Hülya Karabağlı / Ankara
CHP'de Kürt sorununu ilk dile getiren ve hazırladığı raporla tartışmalara neden olan 22. dönem Diyarbakır Milletvekili Mesut Değer, bölgedeki asker ve sivil bürokrasinin barış sürecinde 80 yılık ezberle hareket ettiğini bu nedenle toplumun beklentilerine uymadığını söyledi. "Hükümet, özellikle Kürtlerin yaşadığı bölgelerdeki her türlü sivil-asker bürokrasiye doğru bir eğitimi vermek zorundadır, vermelidir" diyen Değer'e göre, BDP bu dönemi kendi içine dönük siyasal malzeme yapmaksızın daha akıllıca yürütmeli.
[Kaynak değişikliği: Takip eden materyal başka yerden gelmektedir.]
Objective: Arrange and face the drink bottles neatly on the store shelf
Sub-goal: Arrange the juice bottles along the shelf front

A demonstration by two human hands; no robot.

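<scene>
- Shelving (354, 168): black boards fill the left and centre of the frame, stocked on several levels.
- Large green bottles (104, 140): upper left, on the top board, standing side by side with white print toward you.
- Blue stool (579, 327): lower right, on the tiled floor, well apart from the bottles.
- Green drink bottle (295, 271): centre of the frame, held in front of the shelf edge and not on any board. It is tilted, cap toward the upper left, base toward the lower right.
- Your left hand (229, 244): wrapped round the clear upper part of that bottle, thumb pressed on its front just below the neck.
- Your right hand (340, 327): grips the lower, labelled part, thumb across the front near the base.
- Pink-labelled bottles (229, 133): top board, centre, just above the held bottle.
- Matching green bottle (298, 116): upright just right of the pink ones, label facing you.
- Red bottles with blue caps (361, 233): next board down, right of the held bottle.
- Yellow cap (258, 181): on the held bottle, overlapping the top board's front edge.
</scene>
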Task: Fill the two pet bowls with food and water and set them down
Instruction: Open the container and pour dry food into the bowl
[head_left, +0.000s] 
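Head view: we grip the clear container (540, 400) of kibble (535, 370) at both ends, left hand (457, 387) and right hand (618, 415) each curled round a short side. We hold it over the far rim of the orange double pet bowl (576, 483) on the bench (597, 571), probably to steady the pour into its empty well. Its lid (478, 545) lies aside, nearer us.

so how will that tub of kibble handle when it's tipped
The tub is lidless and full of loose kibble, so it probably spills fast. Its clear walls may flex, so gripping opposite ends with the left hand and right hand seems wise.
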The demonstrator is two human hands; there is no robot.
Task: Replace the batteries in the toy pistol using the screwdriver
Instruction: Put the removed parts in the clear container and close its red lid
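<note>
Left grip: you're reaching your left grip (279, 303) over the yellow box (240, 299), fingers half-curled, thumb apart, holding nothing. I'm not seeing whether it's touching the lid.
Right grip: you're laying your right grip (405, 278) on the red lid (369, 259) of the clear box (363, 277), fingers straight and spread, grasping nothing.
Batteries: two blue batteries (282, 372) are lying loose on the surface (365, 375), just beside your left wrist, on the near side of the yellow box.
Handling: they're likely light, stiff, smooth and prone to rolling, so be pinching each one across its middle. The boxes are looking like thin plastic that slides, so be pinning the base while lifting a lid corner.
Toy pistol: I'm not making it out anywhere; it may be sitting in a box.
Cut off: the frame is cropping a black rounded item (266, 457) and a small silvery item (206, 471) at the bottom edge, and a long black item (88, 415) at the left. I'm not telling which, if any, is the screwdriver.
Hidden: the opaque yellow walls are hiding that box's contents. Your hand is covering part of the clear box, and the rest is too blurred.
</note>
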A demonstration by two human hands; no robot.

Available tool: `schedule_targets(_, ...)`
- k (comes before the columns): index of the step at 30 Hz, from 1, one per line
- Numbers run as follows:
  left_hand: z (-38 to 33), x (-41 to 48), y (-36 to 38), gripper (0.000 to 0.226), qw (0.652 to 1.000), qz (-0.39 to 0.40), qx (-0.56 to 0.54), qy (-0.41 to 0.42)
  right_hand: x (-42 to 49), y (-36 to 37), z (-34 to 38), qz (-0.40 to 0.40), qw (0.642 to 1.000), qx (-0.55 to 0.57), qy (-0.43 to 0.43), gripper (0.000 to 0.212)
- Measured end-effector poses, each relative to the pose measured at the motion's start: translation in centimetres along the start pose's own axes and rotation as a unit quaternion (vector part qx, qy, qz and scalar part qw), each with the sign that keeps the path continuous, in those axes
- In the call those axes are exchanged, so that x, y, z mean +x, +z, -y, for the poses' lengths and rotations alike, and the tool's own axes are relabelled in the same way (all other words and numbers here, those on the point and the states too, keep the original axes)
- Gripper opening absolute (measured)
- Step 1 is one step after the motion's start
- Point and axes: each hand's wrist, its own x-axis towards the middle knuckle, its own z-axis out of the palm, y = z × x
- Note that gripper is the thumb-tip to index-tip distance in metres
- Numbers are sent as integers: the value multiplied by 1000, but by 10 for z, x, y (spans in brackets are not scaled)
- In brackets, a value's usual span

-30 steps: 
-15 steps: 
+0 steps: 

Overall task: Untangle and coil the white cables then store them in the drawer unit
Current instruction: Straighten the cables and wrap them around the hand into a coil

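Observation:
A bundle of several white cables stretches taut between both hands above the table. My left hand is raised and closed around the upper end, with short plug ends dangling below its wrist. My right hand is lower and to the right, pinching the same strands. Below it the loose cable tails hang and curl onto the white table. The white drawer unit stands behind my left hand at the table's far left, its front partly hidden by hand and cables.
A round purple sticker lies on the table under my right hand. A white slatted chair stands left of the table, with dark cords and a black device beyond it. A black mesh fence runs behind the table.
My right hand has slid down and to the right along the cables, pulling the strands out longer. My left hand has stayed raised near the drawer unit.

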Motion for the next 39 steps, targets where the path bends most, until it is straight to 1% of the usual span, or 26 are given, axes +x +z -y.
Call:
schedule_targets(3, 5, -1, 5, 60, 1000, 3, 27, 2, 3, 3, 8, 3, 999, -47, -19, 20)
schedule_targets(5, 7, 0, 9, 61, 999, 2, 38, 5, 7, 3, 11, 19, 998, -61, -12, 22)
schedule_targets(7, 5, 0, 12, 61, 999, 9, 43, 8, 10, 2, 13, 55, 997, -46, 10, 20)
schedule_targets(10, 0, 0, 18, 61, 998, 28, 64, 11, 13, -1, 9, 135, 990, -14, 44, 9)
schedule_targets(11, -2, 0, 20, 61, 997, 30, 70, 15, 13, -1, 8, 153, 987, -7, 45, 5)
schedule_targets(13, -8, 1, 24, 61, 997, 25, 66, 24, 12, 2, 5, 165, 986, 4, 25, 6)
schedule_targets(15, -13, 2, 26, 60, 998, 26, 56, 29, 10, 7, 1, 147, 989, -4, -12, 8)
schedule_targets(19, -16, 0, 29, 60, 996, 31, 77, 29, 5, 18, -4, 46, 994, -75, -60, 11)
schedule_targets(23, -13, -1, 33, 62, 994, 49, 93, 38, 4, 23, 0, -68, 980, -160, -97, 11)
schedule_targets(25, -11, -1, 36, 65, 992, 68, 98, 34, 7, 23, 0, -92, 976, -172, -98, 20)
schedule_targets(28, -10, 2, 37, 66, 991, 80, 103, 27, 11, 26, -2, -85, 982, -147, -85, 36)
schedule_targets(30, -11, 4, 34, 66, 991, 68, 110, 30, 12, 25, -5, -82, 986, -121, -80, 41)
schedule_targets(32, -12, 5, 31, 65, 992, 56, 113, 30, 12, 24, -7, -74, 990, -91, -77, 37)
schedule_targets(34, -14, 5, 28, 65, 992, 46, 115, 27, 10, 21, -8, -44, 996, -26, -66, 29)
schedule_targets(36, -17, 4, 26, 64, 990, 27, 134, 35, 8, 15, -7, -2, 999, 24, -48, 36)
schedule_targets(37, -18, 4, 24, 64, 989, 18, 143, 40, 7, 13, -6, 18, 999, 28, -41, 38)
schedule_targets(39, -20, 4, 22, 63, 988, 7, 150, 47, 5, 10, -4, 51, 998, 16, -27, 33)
Değer'in, çözüm sürecine ilişkin T24'e değerlendirmeleri şöyle.
‘Hükümet devam kararlılığını net ortaya koymalı’
Daha önceki açıklamalarımda ısrarla belirttiğim sürecin korunmasına dair kaygılarım, bu günkü ortamda kendini daha derin hissettirmeye başlamıştır.
Gezi parkı süreçlerinden sonra iç politikada irtifa sürece yaklaşımıyla irtifa kaybeden AKP ve hükümet, her şeyden önce Gezi parkı sürecinde gelişen eylemliliği en azından belli ve bazı kesimler için öncelikle haklar ve özgürlükler talepli demokratik boyutuyla okumalı ve doğru empati kurmalıdır.
Ancak kendisine ve hükümetine bir bütün karşıtlıklar dizgesi olarak algılarsa, bu noktadan itibaren üstlenmiş olduğu barış sürecini de ikna edici bir boyutta yürütemeyecektir.
Her şeyden önce barış sürecini yürütme konusunda kararlı olduğunu, net ve güçlü bir biçimde belirmelidir.
İç politikadaki sıkıntılarını barış sürecini üzerinden atarak veya erteleyerek veya oyalayıcı bir tarza girmemelidir.
'Kürt cephesinde yüzde 99 destek ve inanç var'
Diğer taraftan Kürtler cephesinde barış sürecine yüzde 99 oranında destek ve inanç devam etmektedir.
BDP’nin de bu dönemi kendi içine dönük siyasal malzeme yapmaksızın daha akıllıca yürütmesi gerekmektedir.
Akil adamlar sürecinde hedeflenen amaç, Gezi Parkı eylemliliğiyle başlayan ve bazı süreç karşıtı kesimlerin öne çıktığı bir boyutta gelişen güçlerin bütün çabalarına rağmen toplumsal desteği yitirmeyen bir sonuca ulaşmıştır.
Türkiye toplumunun yüzde 80’i barış sürecinde sonuç alınması istemektedir.
'Sivil ve askeri bürokrasiye doğru eğitim'
Hükümet, özellikle Kürtlerin yaşadığı bölgelerdeki her türlü sivil-asker bürokrasiye doğru bir eğitimi vermek zorundadır.
80 yıllık ezberle hareket eden sivil ve askeri bürokrasinin barış sürecine yönelik mevcut anlayışı, Lice olayında görüldüğü gibi toplumun süreçten beklentilerine uymadığı gibi, hayal kırıklığı yaratmıştır.
Sürece duyulan güven, bu noktada zayıflamaktadır. Bu türden olayların bir daha olmaması, sürecin sürdürülebilirliği açısından çok önemlidir. Ayrıca hükümet de dilini ‘Olursa olur, olmazsa olmaz’ noktasından daha kararlı ve yapıcı ifadelere taşımalıdır.